A core of immutability

Author: mweller
Go to Source

Hay Festival sign

As part of the OU’s 50th anniversary celebrations, they have a slot at the Hay Festival, and I’ve been invited to be part of the panel.

Sorry, I tried to play that cool, but as a book nerd – I’m speaking at the freakin’ Hay Festival people!

Anyway, the premise of the panel is what will education look like in 50 years time? That’s a ridiculous notion in a way, but it does allow us to talk about how things might change. I’m bringing the ed tech angle along with my colleague Eileen Scanlon, but I’m glad the Welsh Minister for Education, Kirsty Williams, will be there also, as policy shapes this as much as technology (if not more).

It is a challenge to think about, because although I’m fairly sceptical about the claims of ed tech revolutionaries, it would be foolish to assume we won’t see some major changes in that time. Having just completed a look back over 25 years, I’m well aware of how much technology has influenced education, for good and bad.

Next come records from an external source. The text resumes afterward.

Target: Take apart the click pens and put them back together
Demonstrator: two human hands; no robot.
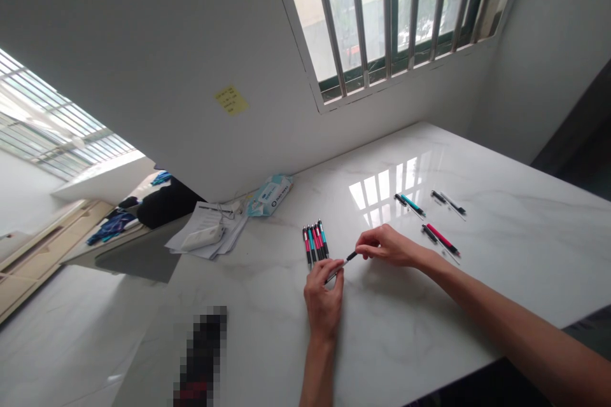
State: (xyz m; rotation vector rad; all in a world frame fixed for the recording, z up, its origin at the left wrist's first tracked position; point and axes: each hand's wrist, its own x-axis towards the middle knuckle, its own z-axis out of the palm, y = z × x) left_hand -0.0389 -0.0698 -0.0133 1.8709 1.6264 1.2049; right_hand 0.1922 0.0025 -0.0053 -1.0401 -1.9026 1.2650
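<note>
Between my hands a slim pen [342,265] with a black grip section lies at a slant above the white table. My left hand [324,289] pinches its lower, light-coloured part. At the pen's dark upper end, the fingertips of my right hand [387,245] are closed on the black grip [352,255]. Just beyond my left hand, several assembled pens [315,240] in red and teal lie side by side. To the right are loose pen parts: a teal barrel [412,205], a red barrel [442,238] and a clear barrel [452,203], each with black pieces and thin refills beside it.
The marbled white table [506,248] meets a wall below a barred window [396,13]. A wet-wipes pack [270,196], papers [210,216] and a white power strip [203,237] sit at the back left. A yellow note [231,100] sticks to the wall. A pixelated dark object [200,356] is at lower left.
</note>
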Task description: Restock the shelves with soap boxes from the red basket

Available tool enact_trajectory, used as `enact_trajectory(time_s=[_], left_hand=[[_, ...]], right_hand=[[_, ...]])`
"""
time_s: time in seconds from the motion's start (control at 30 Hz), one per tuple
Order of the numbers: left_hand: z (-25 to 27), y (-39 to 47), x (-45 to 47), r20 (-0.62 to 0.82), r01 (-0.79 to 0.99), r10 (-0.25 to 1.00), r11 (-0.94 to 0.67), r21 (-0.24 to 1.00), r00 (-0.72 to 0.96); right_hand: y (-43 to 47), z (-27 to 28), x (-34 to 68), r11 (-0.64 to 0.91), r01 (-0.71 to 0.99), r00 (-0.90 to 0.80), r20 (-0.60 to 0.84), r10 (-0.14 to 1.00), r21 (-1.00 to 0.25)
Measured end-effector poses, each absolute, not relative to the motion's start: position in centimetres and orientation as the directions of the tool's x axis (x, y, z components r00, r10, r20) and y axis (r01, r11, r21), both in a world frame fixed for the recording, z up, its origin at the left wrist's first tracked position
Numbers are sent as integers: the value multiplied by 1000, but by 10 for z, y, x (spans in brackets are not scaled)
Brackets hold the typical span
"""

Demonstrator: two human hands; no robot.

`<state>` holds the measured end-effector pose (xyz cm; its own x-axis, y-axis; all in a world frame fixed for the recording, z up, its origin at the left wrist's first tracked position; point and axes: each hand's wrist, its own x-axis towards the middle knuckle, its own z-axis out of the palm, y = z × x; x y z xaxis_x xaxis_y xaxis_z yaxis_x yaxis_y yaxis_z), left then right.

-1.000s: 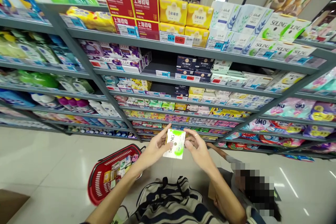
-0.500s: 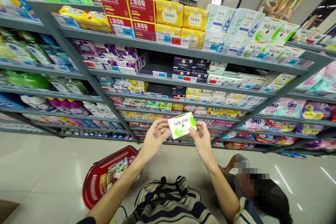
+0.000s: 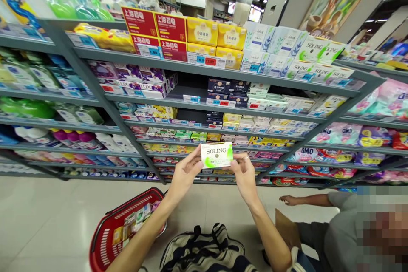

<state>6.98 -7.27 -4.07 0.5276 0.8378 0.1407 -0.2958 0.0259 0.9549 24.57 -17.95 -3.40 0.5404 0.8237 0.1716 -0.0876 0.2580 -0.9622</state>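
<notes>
- Supermarket aisle: grey shelving point(image 3: 108, 56) packed with boxed and bottled goods stands in front of both hands, over a pale tiled floor point(image 3: 57, 216).
- Between the hands, a white-and-green SOLING box point(image 3: 217, 155) is held up before the lower shelves, clear of them, its printed face towards the wearer and its lettering nearly level.
- Left hand point(image 3: 184, 178): clamped on the box's left end, thumb at the lower corner, other fingers reaching behind.
- Right hand point(image 3: 245, 174): gripping the right end, thumb by the lower corner, with a ring point(image 3: 245, 158) on one finger. The two hands are apart, joined only through the box.
- Well above the hands, along the top shelf from left to right: red boxes point(image 3: 140, 21), yellow boxes point(image 3: 202, 32), pale boxes with blue leaf prints point(image 3: 256, 36), then more SOLING cartons point(image 3: 314, 49).
- Below that row, up and to the left of the hands, purple-and-white LUX boxes point(image 3: 153, 89); nearly straight above, navy boxes point(image 3: 218, 85).
- Right of the right hand, OMO bags point(image 3: 306, 153).
- Below and left of the left hand, a red shopping basket point(image 3: 94, 246) containing several small boxes.
- Beneath both hands, a striped bag point(image 3: 204, 250).
- Low on the right, another person's hand point(image 3: 288, 200) and grey sleeve point(image 3: 342, 202).
</notes>
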Motion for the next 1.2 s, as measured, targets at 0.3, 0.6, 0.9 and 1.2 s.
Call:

But I will preface any conjectures I make about future visions with the point I made in a post on the future of education, which is that in HE especially it is true that nothing much changes while simultaneously radical change occurs.

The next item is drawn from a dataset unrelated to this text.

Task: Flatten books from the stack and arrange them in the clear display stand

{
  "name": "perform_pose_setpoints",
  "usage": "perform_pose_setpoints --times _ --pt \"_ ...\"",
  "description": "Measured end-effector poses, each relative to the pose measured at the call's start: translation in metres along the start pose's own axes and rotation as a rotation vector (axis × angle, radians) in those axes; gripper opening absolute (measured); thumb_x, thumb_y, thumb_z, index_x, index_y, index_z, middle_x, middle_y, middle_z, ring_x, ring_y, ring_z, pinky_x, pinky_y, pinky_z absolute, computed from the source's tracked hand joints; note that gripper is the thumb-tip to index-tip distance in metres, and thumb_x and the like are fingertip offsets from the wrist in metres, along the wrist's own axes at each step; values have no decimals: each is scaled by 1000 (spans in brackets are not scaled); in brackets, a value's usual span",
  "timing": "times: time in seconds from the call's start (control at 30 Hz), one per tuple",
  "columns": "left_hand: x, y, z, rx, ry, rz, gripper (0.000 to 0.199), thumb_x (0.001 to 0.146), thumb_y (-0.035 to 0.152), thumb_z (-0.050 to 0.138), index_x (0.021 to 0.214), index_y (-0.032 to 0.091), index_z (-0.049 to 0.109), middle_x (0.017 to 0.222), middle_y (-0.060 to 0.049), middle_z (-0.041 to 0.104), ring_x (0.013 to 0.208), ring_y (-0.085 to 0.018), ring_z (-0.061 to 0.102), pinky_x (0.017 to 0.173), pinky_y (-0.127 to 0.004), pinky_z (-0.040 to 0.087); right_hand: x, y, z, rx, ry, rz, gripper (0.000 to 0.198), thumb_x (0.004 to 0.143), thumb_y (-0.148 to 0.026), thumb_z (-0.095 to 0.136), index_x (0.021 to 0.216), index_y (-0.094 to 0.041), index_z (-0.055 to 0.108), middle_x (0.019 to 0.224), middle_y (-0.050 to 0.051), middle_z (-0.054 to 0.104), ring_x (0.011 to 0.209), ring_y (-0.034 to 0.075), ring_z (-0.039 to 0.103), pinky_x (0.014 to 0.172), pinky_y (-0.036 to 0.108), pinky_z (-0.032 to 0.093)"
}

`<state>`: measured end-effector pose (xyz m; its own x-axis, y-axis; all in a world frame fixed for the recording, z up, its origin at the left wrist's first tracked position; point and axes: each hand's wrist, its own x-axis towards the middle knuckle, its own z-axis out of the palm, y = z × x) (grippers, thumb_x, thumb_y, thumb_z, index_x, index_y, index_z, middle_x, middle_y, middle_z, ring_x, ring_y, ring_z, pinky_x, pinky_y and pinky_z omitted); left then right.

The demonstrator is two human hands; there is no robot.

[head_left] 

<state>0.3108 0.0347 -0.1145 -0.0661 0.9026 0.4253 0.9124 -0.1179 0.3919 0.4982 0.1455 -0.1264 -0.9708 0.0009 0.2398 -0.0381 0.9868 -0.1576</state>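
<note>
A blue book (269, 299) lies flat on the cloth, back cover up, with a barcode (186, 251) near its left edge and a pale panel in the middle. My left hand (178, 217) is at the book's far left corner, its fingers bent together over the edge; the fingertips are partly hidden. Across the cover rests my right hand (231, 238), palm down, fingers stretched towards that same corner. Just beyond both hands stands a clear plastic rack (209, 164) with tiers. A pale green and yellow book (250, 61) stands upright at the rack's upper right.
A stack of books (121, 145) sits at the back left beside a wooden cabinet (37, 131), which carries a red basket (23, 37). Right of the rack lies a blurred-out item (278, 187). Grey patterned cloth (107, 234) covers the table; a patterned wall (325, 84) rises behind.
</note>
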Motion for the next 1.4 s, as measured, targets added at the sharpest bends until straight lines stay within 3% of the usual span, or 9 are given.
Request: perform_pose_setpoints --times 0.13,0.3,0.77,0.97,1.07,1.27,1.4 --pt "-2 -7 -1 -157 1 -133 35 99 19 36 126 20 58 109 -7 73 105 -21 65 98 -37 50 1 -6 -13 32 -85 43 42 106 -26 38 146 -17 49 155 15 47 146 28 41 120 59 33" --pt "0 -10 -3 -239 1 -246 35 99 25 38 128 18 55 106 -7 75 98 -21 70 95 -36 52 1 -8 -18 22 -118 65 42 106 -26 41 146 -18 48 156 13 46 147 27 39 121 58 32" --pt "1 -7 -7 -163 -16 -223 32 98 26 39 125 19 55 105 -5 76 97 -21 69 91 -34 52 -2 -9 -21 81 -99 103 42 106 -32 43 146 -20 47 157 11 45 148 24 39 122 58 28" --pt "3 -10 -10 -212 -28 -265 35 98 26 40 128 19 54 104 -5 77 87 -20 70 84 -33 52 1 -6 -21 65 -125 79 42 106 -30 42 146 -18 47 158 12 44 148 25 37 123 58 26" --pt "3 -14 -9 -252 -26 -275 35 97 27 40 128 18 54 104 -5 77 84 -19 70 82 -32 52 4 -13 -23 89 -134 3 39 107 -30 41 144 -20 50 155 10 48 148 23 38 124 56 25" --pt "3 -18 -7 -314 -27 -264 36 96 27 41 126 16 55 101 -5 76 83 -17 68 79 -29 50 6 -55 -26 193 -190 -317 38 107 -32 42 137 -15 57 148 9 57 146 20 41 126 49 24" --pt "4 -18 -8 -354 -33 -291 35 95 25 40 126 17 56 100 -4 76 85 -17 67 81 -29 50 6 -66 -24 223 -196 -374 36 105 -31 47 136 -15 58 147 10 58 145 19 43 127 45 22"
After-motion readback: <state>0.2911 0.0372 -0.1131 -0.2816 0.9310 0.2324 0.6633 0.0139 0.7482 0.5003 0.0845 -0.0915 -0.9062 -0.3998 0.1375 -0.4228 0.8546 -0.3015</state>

As it’s the Hay Festival there is a good analogy with reading to be drawn I think. If you were to look at reading 50 years ago and today, on the surface, nothing much has changed. It’s still someone (often) reading a paper book, in quiet solitude. And yet, it doesn’t take much examination to appreciate just how wholly different is the context within which that reading occurs. In terms of technology (audiobooks, ebooks), retail (Amazon, online, open books), publishing (self publishing, crowd funding), writing (use of blogs, fan fiction, online research) and dissemination (authors using social media, online accompanying material). The business of books and the society within which books exist is almost unrecognisable from 50 years ago.

So how to reconcile these two elements of seeming resistance to change and yet large scale innovation? I would suggest that both books and education have what we might call a ‘core of immutability’, that is some (perhaps indefinable) aspect at their core which does not alter. Indeed, this essence is part of the reason we hold them in high social value, they echo back through history, and evoke generally positive emotions. I can’t quite say what that core is, for both of them it is something around the individual focus on task that is conducted largely in the mind – the indulgence in what is essentially a cognitive art form. They are both fundamentally human – maybe AI can write decent books in the future, and maybe it can provide a reasonable level of support, but they could never quite capture that human element that is part of their appeal (or if they could, then the AI would be indistinguishable from a sentient being anyway).

Recognising, cherishing and protecting this core of immutability then allows us to engage in technological experimentation around it, without threatening to remove the essence that makes it valuable. That’s my pitch anyway.

By the way, did I mention I was speaking at Hay?